Retrieving a Website using cURL

As mentioned amongst the anti-CAPTCHA / Cloudflare solution collection, here is a way to retrieve an URL using byparr:

curl \
  -X 'POST' \
  -H 'accept: application/json' \
  -H 'Content-Type: application/json' \
  -d '{ "cmd": "request.get", "url": "WEBSITE_URL", "max_timeout": 60}' \
  http://BYPARR_HOST:BYPARR_PORT/v1 | \
    jq -r 'select(.solution.status == 200).solution.response'

where:

WEBSITE_URL is the URL to the website protected by the CAPTCHA,
BYPARR_HOST is the hostname of the byparr service,
BYPARR_PORT is the port of the byparr service

Here jq is used to select a response iff. the HTTP response status from the website is 200 OK which means a successful request.

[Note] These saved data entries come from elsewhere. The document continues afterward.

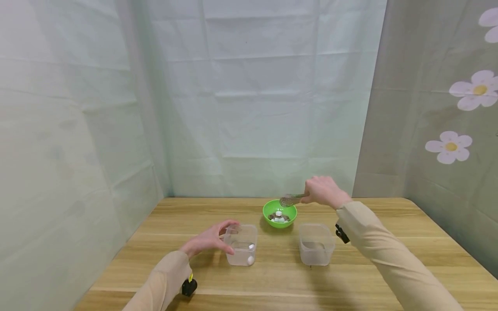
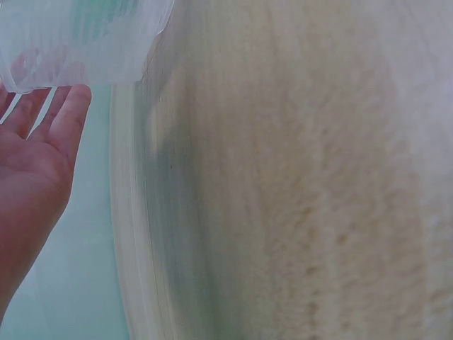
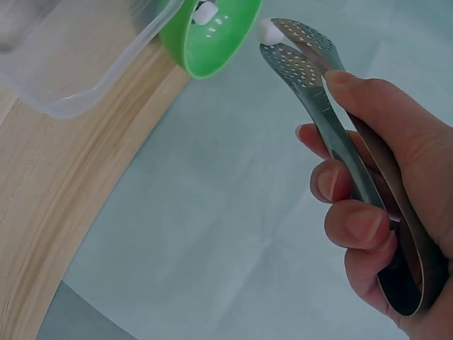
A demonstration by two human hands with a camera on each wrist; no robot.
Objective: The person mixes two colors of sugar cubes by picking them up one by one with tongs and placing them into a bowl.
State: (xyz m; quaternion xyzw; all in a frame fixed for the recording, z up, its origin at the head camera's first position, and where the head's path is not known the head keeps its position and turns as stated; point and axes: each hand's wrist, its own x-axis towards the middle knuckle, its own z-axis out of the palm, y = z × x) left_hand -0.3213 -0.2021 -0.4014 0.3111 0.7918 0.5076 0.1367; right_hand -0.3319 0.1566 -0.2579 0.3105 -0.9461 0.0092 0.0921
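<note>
My right hand (image 1: 324, 191) grips perforated metal tongs (image 3: 329, 106) above the green bowl (image 1: 266, 211). In the right wrist view, a small white piece (image 3: 270, 32) sits between the tong tips. Several white pieces (image 1: 279, 214) and some brown bits lie in the bowl. My left hand (image 1: 212, 238) holds the left clear plastic container (image 1: 242, 261), thumb on the near side and fingers round the far side. Inside that container are white pieces (image 1: 250, 260). The left wrist view shows the fingers against its wall.
A second clear plastic container (image 1: 316, 258) stands on the wooden table (image 1: 272, 289), right of the first, with something dark low inside it. Pale curtains (image 1: 264, 108) rise behind the table and at both sides. A tiny dark speck lies before the right container.
</note>
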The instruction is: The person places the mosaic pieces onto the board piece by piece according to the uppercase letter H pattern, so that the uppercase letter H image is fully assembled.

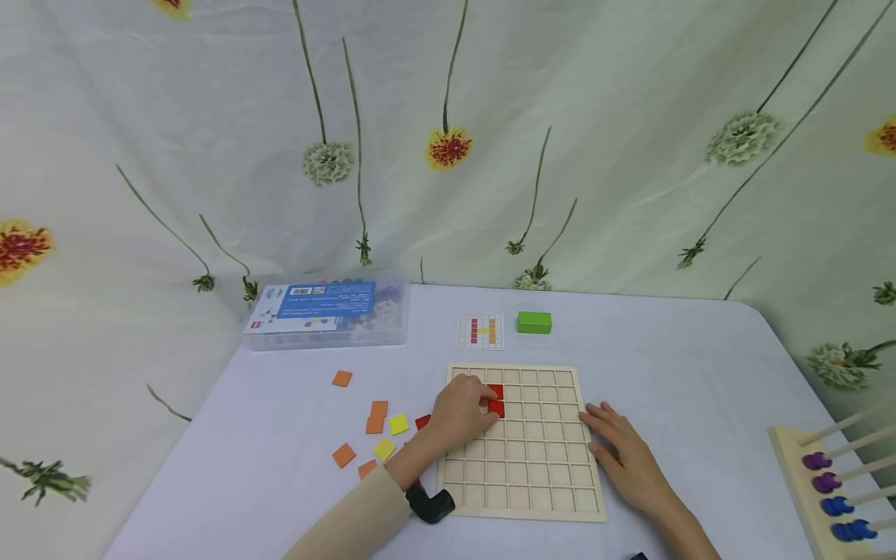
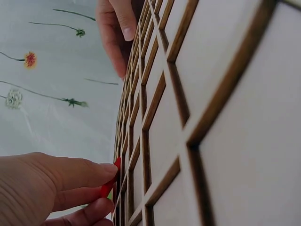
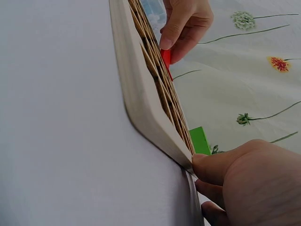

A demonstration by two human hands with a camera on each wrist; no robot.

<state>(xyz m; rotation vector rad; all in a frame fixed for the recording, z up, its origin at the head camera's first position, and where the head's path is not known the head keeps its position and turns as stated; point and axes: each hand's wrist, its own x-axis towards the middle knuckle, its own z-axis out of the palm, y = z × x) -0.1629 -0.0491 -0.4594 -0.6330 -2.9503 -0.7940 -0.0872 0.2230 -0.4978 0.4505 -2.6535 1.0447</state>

Note that contrary to other solutions, the request is sent to the byparr server and the actual site to be retrieved is passed as part of parameters that are sent to byparr.

Better Version for AARCH64/ARM64

Apparently it seems that there is a problem with recent byparr versions that results in timeouts on IoT boards such as the Rapsberry Pi or the Orange Pi, specifically when the board is based on an AARCH64/ARM64 CPU. The issue can be resolved by temporarily downgrading to an earlier version that has been reported to work well.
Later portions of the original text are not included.